▸ **Task goal**
Among the lines below, a stretch begins at the one with "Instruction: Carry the" and ends at the one with "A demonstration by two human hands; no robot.". Repeat that stretch exactly, ends included.
--- START ---
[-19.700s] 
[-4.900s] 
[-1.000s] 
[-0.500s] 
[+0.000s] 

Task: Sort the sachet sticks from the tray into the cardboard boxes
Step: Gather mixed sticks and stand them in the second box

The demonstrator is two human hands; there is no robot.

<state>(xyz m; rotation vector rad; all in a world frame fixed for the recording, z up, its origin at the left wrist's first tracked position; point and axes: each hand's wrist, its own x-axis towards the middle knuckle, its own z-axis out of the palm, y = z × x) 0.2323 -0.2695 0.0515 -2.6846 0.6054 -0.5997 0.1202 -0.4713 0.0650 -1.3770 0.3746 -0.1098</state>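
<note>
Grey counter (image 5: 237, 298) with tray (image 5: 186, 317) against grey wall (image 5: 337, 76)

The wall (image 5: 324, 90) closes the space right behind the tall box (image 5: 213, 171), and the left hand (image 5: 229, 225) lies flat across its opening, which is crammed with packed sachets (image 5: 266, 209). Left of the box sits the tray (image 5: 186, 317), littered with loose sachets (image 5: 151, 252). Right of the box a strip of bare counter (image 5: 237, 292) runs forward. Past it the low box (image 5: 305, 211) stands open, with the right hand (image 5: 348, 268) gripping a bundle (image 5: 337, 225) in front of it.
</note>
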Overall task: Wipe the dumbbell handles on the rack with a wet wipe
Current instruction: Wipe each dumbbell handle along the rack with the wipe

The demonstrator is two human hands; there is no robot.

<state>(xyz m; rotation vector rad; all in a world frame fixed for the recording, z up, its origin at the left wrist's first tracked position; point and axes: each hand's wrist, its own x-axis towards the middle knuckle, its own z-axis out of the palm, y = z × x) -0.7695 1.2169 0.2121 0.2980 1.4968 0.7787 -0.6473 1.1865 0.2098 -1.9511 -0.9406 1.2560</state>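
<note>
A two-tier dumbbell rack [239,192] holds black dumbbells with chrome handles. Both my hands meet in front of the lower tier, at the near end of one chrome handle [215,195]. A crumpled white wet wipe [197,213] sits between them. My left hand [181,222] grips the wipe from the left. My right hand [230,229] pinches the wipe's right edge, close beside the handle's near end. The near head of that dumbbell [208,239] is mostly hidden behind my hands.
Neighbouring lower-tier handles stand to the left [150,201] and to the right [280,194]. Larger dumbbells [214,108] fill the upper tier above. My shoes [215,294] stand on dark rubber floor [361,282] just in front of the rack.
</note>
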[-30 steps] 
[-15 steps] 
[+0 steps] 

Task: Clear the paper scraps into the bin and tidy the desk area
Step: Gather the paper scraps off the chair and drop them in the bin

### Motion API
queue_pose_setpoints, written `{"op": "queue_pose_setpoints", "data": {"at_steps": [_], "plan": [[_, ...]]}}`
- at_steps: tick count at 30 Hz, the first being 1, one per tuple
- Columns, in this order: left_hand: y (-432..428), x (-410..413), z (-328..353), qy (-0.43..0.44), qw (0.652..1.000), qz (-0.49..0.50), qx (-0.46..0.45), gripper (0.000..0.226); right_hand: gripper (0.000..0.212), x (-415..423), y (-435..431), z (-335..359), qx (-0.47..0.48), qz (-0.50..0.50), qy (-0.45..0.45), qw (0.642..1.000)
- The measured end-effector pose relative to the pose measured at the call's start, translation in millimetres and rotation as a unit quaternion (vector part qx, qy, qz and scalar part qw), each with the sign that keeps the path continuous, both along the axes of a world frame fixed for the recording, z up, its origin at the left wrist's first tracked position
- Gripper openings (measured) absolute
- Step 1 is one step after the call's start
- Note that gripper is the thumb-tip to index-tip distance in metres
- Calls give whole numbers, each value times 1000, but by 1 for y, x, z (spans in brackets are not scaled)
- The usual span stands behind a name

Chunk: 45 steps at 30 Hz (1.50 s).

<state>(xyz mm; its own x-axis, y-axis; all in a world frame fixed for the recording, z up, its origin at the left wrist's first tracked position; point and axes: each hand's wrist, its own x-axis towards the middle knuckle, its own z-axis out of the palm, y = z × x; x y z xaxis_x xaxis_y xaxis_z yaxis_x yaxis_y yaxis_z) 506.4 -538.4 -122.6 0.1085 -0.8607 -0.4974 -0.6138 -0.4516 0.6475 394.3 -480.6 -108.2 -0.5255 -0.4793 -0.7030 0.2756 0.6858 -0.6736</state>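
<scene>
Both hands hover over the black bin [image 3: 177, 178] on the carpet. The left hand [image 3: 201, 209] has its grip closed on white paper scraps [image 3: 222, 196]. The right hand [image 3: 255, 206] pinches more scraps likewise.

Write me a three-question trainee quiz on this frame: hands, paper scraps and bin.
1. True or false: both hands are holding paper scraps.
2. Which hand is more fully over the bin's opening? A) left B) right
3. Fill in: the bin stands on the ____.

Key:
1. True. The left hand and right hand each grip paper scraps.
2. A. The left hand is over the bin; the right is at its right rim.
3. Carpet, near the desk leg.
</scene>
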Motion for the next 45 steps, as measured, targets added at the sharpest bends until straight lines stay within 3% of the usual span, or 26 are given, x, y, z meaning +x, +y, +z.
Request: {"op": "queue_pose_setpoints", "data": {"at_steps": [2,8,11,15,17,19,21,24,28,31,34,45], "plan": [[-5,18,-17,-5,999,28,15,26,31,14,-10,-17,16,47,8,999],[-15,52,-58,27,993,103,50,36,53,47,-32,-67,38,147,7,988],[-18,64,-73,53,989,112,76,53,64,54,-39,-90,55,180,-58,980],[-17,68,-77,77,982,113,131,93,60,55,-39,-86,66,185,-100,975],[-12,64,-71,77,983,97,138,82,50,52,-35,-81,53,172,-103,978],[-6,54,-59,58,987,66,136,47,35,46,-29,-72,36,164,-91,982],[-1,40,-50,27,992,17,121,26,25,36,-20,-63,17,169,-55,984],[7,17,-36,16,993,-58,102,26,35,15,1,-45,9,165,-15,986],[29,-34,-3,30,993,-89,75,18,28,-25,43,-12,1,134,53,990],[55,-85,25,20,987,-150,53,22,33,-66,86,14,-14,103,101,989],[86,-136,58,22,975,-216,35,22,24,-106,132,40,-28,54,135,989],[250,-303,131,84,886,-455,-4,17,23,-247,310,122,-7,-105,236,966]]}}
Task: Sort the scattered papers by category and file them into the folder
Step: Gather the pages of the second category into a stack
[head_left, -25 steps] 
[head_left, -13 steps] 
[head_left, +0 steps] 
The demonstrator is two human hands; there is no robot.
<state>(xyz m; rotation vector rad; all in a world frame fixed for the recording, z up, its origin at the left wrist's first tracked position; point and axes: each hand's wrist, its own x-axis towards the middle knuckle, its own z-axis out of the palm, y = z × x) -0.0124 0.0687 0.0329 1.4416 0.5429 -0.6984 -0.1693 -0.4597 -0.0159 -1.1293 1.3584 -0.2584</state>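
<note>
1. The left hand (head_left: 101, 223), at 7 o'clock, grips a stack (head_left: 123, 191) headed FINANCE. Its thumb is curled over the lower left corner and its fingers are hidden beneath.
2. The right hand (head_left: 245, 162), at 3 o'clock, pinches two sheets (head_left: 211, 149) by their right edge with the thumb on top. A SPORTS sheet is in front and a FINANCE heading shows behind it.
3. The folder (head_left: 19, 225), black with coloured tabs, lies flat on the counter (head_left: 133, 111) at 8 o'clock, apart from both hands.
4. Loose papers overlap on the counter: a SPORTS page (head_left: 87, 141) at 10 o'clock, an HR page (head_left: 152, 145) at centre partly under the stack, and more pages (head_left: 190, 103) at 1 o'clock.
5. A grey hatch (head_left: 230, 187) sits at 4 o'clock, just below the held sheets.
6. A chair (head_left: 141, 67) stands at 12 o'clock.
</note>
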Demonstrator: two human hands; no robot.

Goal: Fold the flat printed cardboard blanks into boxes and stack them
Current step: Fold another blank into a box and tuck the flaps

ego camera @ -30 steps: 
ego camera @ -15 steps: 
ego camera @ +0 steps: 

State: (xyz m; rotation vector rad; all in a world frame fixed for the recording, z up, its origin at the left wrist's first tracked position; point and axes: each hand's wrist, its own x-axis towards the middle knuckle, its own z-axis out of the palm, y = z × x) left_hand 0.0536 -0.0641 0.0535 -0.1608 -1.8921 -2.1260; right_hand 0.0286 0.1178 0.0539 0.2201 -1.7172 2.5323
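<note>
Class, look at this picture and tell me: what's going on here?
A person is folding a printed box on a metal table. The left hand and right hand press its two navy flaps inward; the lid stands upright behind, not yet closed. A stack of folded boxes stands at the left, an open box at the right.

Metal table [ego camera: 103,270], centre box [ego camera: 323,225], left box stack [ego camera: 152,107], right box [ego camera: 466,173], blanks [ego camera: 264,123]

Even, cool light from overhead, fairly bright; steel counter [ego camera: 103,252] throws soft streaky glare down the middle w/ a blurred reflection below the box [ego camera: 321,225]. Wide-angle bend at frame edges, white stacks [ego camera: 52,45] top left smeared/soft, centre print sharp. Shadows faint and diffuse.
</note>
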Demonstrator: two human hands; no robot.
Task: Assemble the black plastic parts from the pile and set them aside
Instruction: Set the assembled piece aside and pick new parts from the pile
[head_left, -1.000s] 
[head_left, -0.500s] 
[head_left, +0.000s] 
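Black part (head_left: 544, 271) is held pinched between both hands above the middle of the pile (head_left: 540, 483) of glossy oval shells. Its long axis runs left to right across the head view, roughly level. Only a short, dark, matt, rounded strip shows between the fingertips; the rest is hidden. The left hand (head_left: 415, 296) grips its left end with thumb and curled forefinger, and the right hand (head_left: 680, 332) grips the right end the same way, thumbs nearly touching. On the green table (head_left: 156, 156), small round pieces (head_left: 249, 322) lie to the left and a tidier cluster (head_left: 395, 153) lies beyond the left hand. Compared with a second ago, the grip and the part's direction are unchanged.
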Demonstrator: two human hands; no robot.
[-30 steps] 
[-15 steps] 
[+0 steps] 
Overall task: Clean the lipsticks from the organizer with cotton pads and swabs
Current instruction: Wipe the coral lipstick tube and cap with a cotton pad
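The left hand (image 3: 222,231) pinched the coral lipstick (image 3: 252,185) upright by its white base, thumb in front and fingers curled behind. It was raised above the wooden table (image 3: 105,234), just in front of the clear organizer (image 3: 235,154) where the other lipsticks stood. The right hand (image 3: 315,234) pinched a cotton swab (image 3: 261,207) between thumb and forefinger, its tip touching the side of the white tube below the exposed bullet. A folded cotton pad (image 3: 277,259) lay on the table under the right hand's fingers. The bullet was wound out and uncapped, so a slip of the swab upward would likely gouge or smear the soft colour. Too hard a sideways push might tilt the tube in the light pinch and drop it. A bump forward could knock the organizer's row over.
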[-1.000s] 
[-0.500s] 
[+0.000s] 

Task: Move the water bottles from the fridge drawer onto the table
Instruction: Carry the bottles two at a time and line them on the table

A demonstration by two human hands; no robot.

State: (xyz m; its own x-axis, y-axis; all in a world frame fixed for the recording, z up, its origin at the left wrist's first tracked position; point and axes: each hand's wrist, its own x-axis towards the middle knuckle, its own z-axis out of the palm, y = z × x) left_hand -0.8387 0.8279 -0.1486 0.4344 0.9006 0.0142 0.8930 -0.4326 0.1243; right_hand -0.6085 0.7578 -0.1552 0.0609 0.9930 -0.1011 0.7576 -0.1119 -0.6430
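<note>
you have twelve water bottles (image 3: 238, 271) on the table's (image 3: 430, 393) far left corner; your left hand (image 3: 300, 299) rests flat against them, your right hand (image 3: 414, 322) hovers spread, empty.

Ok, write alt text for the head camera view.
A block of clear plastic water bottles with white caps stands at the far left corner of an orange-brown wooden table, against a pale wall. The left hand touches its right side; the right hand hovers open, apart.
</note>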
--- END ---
▸ **Finished exercise**
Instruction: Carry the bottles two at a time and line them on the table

A demonstration by two human hands; no robot.

The exercise requires no additional answer.